What to produce:
Omitting the pictures, print every line below exactly as it stands.

*** Begin section ***

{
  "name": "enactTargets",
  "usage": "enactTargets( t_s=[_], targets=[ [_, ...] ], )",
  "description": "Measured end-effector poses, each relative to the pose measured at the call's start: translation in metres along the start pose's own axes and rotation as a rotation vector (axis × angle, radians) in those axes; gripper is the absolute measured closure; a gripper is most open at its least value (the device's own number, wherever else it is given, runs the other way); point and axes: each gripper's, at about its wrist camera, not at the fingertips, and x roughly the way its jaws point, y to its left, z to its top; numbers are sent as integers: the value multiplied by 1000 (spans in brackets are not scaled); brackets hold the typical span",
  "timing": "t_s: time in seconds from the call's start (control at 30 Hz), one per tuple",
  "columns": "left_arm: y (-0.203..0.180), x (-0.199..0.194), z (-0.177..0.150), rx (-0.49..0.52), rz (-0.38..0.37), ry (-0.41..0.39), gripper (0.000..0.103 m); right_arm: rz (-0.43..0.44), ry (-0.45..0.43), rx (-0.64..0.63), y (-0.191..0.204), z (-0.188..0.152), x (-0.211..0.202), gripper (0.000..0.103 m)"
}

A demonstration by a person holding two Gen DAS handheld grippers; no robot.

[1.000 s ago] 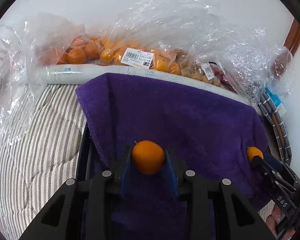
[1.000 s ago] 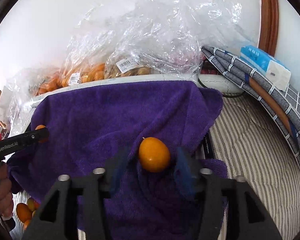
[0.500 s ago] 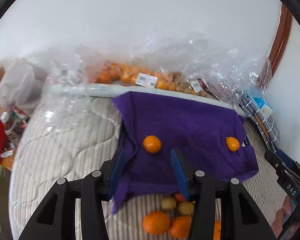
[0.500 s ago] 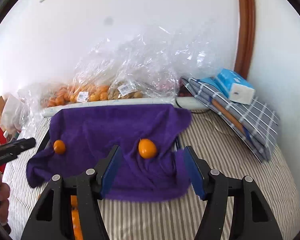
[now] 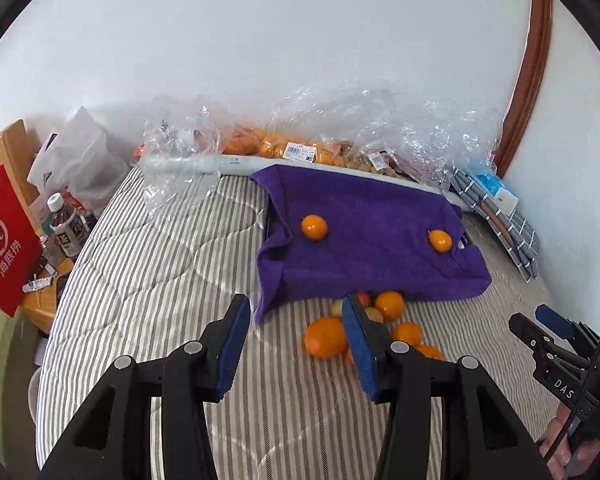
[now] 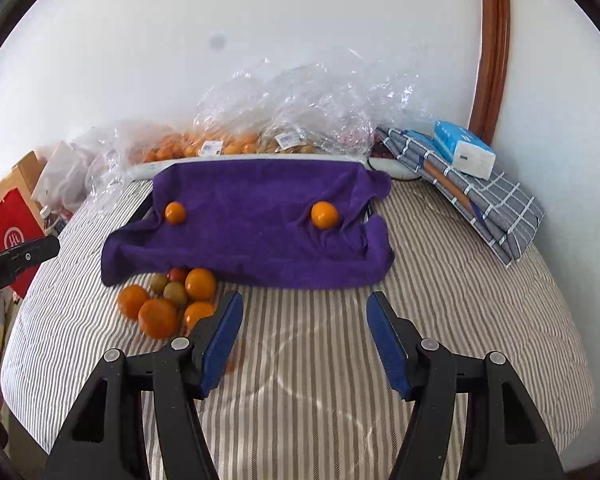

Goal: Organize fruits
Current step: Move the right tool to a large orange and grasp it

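Both tongs are released and carry nothing: the left tongs [image 5: 294, 320] hang over the striped bed [image 5: 148, 280], their right finger in front of the loose fruit pile [image 5: 364, 324], and the right tongs [image 6: 304, 320] hang over bare bedding just in front of the purple towel [image 6: 252, 240]. Two oranges are placed on the towel, which is draped over a dark tray whose edge shows at its sides: the left orange [image 5: 314, 227] near the towel's left fold and the right orange [image 6: 325, 215] near its right end, well apart from each other. The pile lies on the bed just beside the towel's near edge, a mix of oranges and smaller greenish and reddish fruits. The step in hand looks like the return for more fruit. The next move likely calls for lowering one pair of tongs around a single fruit at the pile's edge, squeezing gently so that it does not roll or bruise, then lifting it to the towel.
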Motion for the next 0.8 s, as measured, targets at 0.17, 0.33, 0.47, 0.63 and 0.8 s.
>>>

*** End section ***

Solution for this exercise:
{
  "name": "enactTargets",
  "usage": "enactTargets( t_s=[_], targets=[ [_, ...] ], )",
  "description": "Measured end-effector poses, each relative to the pose measured at the call's start: translation in metres along the start pose's own axes and rotation as a rotation vector (axis × angle, radians) in those axes; gripper is the absolute measured closure; a gripper is most open at its least value (the device's own number, wherever else it is given, runs the other way); point and axes: each gripper's, at about its wrist camera, not at the fingertips, and x roughly the way its jaws point, y to its left, z to its top; numbers are sent as integers: the value multiplied by 1000 (spans in brackets are not scaled); brackets hold the typical span",
  "timing": "t_s: time in seconds from the call's start (control at 30 Hz), one per tuple",
  "columns": "left_arm: y (-0.203..0.180), x (-0.199..0.194), z (-0.177..0.150), rx (-0.49..0.52), rz (-0.38..0.37), ry (-0.41..0.39), gripper (0.000..0.103 m); right_arm: rz (-0.43..0.44), ry (-0.45..0.43), rx (-0.64..0.63), y (-0.191..0.204), z (-0.188..0.152), x (-0.211..0.202), gripper (0.000..0.103 m)"
}

A demonstration by a person holding two Gen DAS handheld grippers; no robot.

[1.000 s ago] 
[1.000 s ago] 
[0.500 s ago] 
[0.500 s ago] 
[now] 
[now] 

Goal: Organize fruits
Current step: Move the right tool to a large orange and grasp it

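Both tongs are released and carry nothing: the left tongs [image 5: 294, 320] hang over the striped bed [image 5: 148, 280], their right finger in front of the loose fruit pile [image 5: 364, 324], and the right tongs [image 6: 304, 320] hang over bare bedding just in front of the purple towel [image 6: 252, 240]. Two oranges are placed on the towel, which is draped over a dark tray whose edge shows at its sides: the left orange [image 5: 314, 227] near the towel's left fold and the right orange [image 6: 325, 215] near its right end, well apart from each other. The pile lies on the bed just beside the towel's near edge, a mix of oranges and smaller greenish and reddish fruits. The step in hand looks like the return for more fruit. The next move likely calls for lowering one pair of tongs around a single fruit at the pile's edge, squeezing gently so that it does not roll or bruise, then lifting it to the towel.
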Motion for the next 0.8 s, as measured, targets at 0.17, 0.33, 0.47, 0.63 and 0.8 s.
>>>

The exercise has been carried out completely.